### What this task involves
Whichever lines of the material contain "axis", copy each of them.

### Data
··········
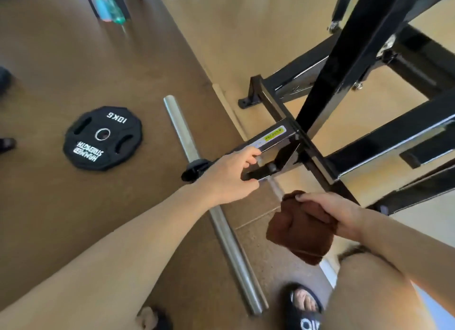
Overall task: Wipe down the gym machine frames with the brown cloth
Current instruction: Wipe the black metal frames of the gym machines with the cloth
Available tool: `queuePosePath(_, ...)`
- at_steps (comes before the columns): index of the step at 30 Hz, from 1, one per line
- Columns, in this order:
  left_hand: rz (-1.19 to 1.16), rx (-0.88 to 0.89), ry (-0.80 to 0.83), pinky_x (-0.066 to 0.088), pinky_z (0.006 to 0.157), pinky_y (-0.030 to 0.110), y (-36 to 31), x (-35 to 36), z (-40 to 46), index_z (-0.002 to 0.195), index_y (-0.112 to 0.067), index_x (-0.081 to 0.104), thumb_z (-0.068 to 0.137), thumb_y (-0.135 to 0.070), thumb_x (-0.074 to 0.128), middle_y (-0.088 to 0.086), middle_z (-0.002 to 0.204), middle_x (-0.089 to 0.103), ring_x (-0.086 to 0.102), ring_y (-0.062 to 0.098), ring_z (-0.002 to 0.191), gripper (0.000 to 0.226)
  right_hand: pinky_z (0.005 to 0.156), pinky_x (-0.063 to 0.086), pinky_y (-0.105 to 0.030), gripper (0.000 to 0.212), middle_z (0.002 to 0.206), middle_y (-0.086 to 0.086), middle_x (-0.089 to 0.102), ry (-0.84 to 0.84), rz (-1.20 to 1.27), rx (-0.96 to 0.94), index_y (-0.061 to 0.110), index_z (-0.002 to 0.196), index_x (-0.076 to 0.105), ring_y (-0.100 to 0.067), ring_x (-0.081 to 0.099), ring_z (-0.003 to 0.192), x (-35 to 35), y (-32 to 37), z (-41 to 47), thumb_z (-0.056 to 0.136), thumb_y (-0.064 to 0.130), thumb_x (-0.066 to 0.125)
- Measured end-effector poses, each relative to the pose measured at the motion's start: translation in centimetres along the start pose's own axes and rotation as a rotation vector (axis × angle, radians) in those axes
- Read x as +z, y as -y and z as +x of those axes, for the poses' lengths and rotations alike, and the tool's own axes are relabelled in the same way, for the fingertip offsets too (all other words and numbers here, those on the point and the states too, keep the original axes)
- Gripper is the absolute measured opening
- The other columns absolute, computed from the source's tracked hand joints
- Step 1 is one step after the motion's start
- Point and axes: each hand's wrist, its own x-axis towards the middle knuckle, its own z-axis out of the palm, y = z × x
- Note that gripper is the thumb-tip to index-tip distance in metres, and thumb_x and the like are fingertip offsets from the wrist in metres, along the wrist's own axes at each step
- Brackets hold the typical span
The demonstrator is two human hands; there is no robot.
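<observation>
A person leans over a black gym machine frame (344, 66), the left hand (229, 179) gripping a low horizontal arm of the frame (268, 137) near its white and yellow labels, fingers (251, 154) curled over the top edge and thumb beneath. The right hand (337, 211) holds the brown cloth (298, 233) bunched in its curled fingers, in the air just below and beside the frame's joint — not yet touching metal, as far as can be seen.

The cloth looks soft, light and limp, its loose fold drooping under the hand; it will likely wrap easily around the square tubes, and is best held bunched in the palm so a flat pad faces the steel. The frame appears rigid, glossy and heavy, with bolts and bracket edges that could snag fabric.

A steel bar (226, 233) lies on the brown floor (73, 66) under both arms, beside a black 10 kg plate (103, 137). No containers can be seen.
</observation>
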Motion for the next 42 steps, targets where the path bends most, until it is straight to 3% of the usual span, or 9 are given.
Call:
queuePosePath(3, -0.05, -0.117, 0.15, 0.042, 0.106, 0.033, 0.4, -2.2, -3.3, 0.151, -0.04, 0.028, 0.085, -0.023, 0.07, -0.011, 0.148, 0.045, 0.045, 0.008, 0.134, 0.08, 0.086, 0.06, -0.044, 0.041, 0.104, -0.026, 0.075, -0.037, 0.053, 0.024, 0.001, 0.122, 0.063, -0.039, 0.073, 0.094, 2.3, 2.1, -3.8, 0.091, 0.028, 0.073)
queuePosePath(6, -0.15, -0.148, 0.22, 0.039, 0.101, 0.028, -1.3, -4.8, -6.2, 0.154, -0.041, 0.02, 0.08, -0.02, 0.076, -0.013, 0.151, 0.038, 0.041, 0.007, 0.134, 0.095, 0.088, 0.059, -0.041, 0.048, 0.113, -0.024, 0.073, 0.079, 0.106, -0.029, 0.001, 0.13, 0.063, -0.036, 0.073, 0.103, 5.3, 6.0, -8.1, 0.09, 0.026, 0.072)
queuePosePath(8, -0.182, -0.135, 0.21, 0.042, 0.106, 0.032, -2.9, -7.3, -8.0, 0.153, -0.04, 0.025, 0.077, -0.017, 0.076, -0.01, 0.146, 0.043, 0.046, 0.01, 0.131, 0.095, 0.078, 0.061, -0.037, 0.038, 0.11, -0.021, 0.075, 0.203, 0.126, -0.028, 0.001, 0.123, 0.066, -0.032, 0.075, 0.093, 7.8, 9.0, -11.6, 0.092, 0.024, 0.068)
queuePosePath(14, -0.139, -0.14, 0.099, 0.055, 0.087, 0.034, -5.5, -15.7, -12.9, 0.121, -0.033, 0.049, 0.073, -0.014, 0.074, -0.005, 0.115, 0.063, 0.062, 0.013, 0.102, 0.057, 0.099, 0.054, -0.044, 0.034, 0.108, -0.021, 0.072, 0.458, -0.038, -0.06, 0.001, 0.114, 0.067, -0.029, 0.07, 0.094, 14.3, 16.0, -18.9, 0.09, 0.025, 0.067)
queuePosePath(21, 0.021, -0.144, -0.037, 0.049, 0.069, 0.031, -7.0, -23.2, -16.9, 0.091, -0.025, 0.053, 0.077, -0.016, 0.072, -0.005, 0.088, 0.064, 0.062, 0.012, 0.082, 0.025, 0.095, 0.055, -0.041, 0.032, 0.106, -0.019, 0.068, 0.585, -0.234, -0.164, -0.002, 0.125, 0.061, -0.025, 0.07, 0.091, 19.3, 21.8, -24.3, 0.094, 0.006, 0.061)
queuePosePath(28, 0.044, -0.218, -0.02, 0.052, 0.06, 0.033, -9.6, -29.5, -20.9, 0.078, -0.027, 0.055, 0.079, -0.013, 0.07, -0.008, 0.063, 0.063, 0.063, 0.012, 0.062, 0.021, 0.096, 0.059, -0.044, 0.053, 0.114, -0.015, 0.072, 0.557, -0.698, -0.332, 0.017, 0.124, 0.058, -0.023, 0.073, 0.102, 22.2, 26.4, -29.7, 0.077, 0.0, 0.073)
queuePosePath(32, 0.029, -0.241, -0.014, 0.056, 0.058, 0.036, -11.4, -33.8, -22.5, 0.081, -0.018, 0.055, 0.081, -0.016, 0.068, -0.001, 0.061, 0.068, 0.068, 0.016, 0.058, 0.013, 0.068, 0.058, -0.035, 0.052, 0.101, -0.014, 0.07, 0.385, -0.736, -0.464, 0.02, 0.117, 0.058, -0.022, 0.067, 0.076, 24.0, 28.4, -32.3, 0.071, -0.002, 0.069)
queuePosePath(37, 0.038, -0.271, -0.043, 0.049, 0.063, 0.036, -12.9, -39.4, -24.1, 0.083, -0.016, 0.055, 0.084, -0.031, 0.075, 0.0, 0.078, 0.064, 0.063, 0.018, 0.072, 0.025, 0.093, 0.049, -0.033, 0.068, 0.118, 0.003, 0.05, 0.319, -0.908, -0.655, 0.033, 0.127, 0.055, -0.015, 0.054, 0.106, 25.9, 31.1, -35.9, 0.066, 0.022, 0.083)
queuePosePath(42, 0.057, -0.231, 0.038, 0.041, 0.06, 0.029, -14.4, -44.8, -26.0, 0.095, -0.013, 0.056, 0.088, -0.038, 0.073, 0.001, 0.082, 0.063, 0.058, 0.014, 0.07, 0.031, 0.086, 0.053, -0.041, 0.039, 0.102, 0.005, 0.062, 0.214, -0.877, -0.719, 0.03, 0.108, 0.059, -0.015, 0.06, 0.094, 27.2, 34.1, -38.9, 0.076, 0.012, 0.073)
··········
### Solution for this problem
- Measured end-effector poses, each relative to the pose measured at the motion's start: translation in centimetres along the start pose's own axes and rotation as a rotation vector (axis × angle, radians) in those axes
- Point and axes: each hand's wrist, its own x-axis towards the middle knuckle, its own z-axis out of the palm, y = z × x

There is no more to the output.